Both Member States have now 2 months to respond to the letter of formal notice of the Commission. A letter of formal notice has no direct legal consequences but it is considered the first step of infringement proceedings which could lead to cases before the ECJ.
“Meanwhile Denmark – which has many Swedish students in its universities – is looking at what Copenhagen may do to stop the influx from across the Oresund strait.”We have to find a solution at the EU [level],” Danish science minister Helge Sander said in July 2006, after it emerged that one third of students accepted in Danish medical faculties that year were Swedish.”
So why do I keep coming back to this issue? The cases in themselves of course do have a significant local impact. But it is more about the bigger picture: the loss of national sovereignty over an issue that has always been firmly within the authority of national governments. To what extent can a ‘non discrimination’ principle function in a service that is still seen as very important for the advancement of national society, national culture and the national economy.
Here, it could be interesting to make a comparison with the United States. In the US, discrimination on the basis of the ‘state of origin’ is a normal practice. Some public universities (the State Universities) have a clear mandate to recruit a certain part of their student population from their own region (some states or university systems set caps on the proportion of students that can be enrolled from other states) and are allowed to charge higher tuition to out-of-state students. One could conclude that higher education in the United states of Europe is more integrated than in the United States of America…
The pressure from the Commission and the rulings of the ECJ can especially have an important impact upon policies regulating student fees. If selection on the basis of nationality is no longer possible, it will become unsustainable to provide free education in some countries. After all, this is likely to create an influx of foreign students from other EU member countries (for which the tax payers in the host country are probably unwilling to pay). As we have seen in the cases above, not only tuition fees, but also other barriers to access might cause such an outflux.

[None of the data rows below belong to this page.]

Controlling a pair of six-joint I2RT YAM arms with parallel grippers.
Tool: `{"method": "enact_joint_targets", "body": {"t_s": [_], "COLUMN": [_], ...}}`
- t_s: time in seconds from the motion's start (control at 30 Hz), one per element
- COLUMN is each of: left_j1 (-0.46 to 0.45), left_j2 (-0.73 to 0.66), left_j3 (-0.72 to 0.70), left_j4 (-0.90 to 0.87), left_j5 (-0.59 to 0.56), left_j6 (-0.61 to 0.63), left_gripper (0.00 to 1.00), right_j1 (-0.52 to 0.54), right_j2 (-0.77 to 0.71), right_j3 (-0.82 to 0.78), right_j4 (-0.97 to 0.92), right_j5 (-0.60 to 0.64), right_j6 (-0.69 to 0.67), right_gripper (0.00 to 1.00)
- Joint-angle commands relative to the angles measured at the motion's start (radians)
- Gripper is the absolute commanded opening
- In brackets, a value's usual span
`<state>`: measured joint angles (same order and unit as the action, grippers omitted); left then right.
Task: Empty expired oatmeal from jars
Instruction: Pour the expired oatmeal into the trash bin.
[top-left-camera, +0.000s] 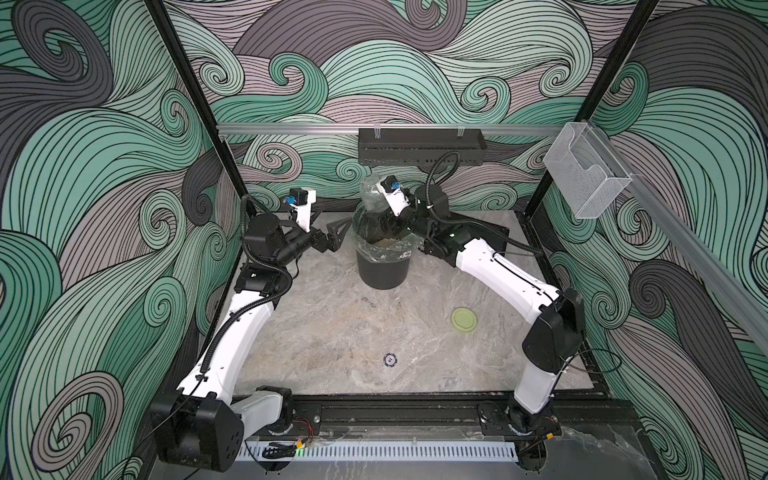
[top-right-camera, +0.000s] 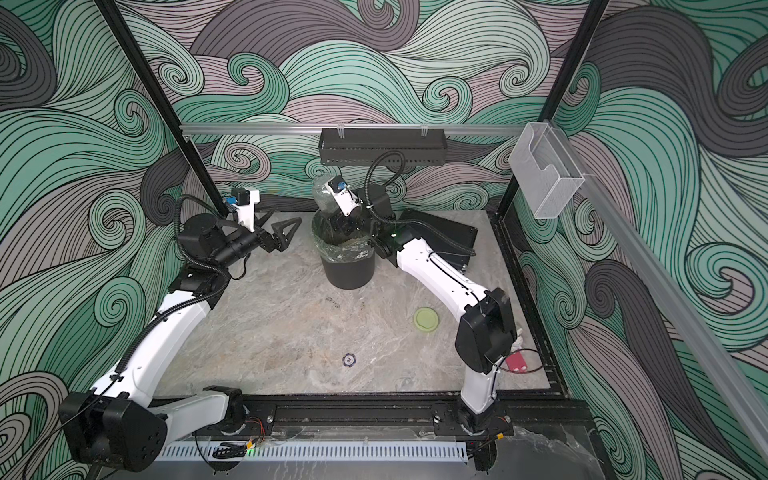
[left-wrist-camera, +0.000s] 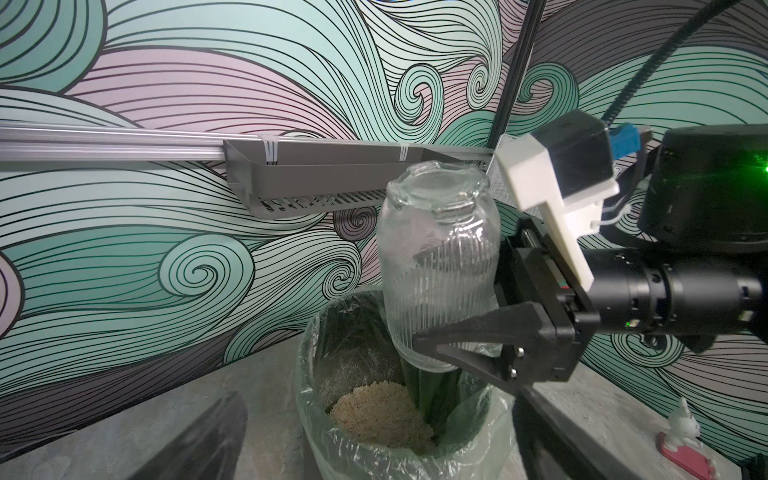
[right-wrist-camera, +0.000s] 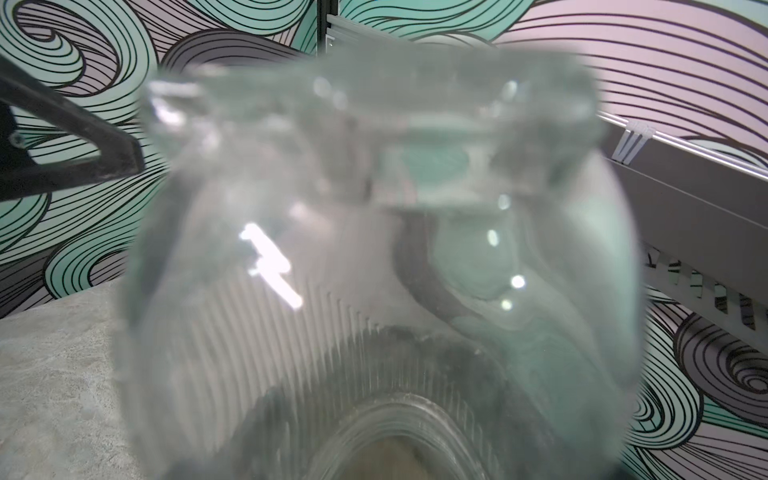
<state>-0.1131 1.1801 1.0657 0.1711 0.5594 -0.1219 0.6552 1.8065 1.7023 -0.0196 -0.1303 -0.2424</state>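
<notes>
My right gripper (top-left-camera: 384, 222) (left-wrist-camera: 419, 297) is shut on a clear ribbed glass jar (top-left-camera: 372, 193) (top-right-camera: 322, 193) (left-wrist-camera: 436, 270) (right-wrist-camera: 374, 249). It holds the jar upside down, mouth just inside the black plastic-lined bin (top-left-camera: 382, 270) (top-right-camera: 348, 272) (left-wrist-camera: 316, 415). The jar looks empty. Pale beige oatmeal (left-wrist-camera: 380, 415) (top-left-camera: 384, 241) lies heaped in the bin. The yellow-green lid (top-left-camera: 464, 319) (top-right-camera: 426, 319) lies flat on the table, front right of the bin. My left gripper (top-left-camera: 338, 235) (top-right-camera: 286, 220) hovers open just left of the bin, holding nothing.
A poker chip (top-left-camera: 389, 360) (top-right-camera: 349, 359) lies near the table's front middle. A flat black slab (top-left-camera: 486, 232) (top-right-camera: 440, 237) sits behind my right arm. A grey wall basket (top-left-camera: 420, 151) hangs above the bin. A pink object (top-right-camera: 516, 362) lies by the right edge.
</notes>
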Motion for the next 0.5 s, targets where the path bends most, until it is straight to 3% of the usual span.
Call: {"method": "enact_joint_targets", "body": {"t_s": [0.0,0.03,0.1,0.17,0.3,0.47], "left_j1": [-0.003,-0.003,-0.007,-0.012,-0.026,-0.045], "left_j2": [0.016,0.019,0.030,0.043,0.076,0.117], "left_j3": [0.048,0.052,0.060,0.067,0.084,0.123], "left_j4": [-0.007,-0.004,0.004,0.015,0.048,0.079], "left_j5": [0.034,0.036,0.040,0.048,0.055,0.076], "left_j6": [0.015,0.010,0.004,-0.010,-0.028,-0.054], "left_gripper": [0.99,0.99,0.99,0.99,0.99,0.99], "right_j1": [-0.039,-0.050,-0.023,-0.035,-0.016,-0.015], "right_j2": [-0.036,-0.041,-0.038,-0.044,-0.051,-0.047], "right_j3": [-0.008,-0.032,-0.002,-0.018,-0.017,-0.001], "right_j4": [0.153,0.192,0.107,0.132,0.100,0.094], "right_j5": [-0.068,-0.089,-0.024,-0.054,-0.010,-0.049], "right_j6": [0.114,0.157,0.055,0.087,0.022,0.036], "right_gripper": [0.31,0.29,0.31,0.29,0.31,0.32]}}
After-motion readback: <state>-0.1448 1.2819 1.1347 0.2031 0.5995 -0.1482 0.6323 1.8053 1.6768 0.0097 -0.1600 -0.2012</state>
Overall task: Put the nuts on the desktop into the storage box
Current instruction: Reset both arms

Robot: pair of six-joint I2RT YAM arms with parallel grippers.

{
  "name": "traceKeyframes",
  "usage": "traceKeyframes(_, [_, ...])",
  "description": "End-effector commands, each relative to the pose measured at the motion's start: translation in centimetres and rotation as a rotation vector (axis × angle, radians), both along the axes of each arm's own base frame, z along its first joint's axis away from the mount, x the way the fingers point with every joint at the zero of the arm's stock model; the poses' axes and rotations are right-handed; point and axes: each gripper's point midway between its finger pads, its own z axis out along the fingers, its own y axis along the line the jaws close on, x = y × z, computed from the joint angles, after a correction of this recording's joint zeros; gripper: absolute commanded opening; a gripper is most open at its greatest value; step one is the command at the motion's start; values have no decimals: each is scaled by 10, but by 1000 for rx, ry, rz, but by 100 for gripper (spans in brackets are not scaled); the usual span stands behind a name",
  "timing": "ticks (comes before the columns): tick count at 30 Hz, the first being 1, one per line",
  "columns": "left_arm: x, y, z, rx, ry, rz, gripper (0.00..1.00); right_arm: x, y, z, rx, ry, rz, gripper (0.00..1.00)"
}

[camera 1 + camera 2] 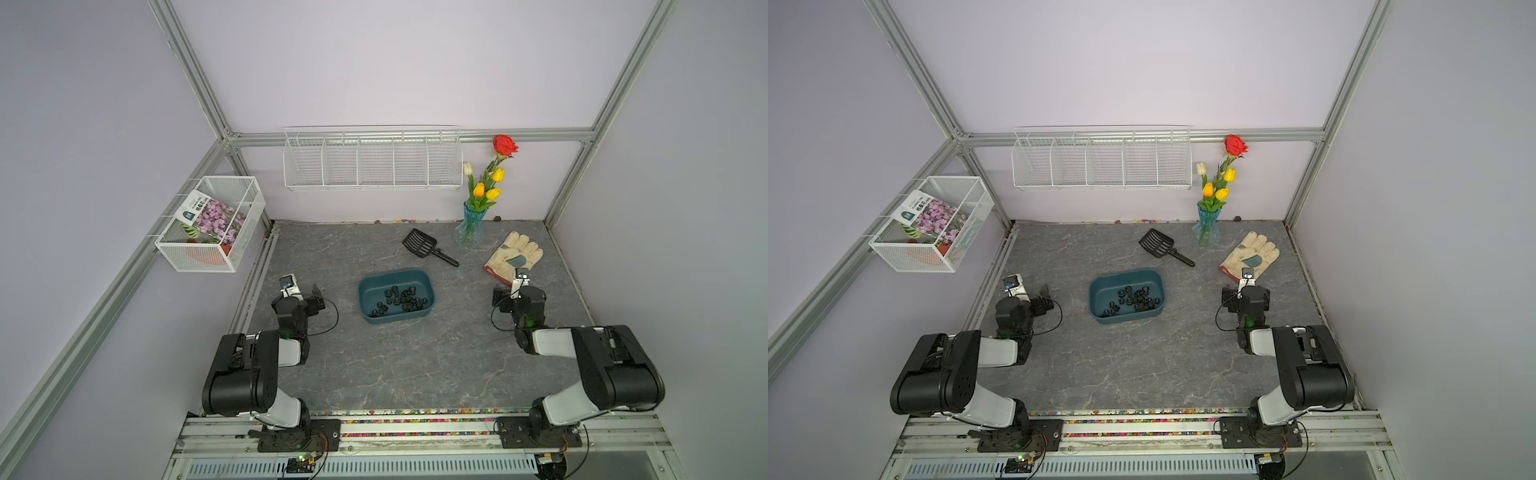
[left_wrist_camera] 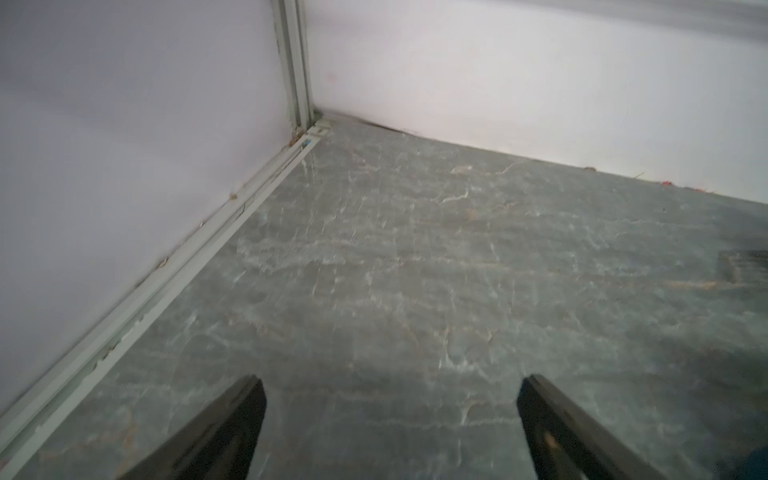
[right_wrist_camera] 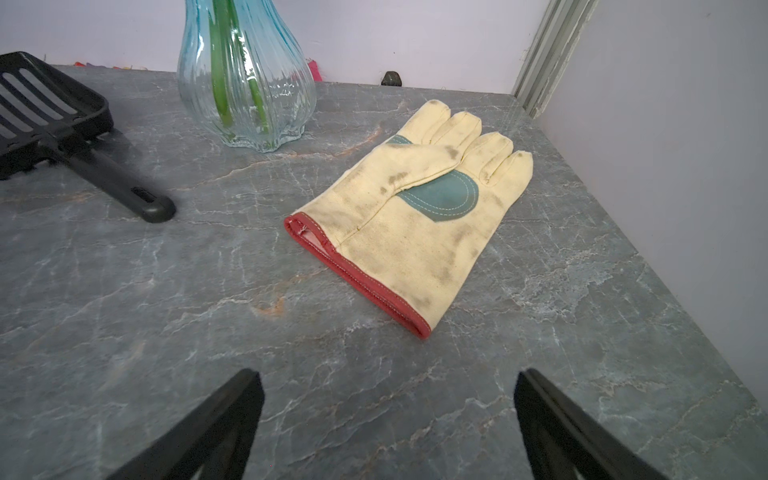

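The storage box (image 1: pixel 395 319) sits near the middle of the desk (image 1: pixel 415 365), and both top views show it (image 1: pixel 1126 319). The nuts (image 1: pixel 401 299) lie in a loose heap inside the box, on its floor. I see no nut lying on the bare desk around the box. The left gripper (image 2: pixel 392 380) hangs over the left side of the desk, close to the left edge. Its two fingers (image 2: pixel 232 419) stand wide apart and nothing is between them, only bare desk below. The right gripper (image 3: pixel 387 374) hangs over the right side of the desk, well apart from the box. It is wide open too and holds nothing. Just past it lies a yellow glove (image 3: pixel 415 216), flat on the desk near the far right corner, with its red cuff toward the gripper. A blue glass vase (image 3: pixel 245 83) with flowers (image 1: pixel 490 178) stands by the far edge, beside the glove. A black scoop (image 1: pixel 424 245) lies between the box and the far edge, not touching the box. A tiny dark thing (image 3: pixel 390 78) sits at the far edge by the wall, and I cannot tell what it is.
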Motion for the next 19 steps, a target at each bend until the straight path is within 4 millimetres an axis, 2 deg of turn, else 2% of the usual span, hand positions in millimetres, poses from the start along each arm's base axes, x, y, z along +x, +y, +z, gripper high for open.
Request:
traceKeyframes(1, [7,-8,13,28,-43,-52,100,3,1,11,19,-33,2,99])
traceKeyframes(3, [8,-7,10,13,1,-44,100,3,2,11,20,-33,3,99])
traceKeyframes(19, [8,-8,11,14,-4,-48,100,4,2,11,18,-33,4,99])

In the ScienceGuide I read the reaction of the chairman of the National Unions of Students in Europe (ESIB), Koen Geven. He says that the letter of the Commission came too late and is too soft. Nevertheless, they are happy the Commission is finally taking action, because these two countries (Belgium and Austria) have been neglecting one of the most fundamental principles in the European Union – non discrimination – for too long.
I would think that the ultimate consequences of this increased Europeanisation of higher education might turn out to be very much contradictory to the guiding principles of some national student unions (for instance with regards to tuition fees and other financial issues, like providing financial student support to – national – students). I wonder what the Austrian and Belgium members of the ESIB think of the Commissions letter! Geven also says that the countries where the students come from should reconsider their regulations with respect to access to higher education. Indirectly that would mean – in this case – that Germany and France should harmonise their policies towards ‘a European standard’, leading to further convergence in the field and threatening the – so much treasured – diversity in European higher education.
“The Commission recognises the sensitivity of the issue of access to universities in various Member States. While pursuing its role as guardian of the Treaties, it remains open to continue the dialogue with both the Austrian and Belgian authorities.”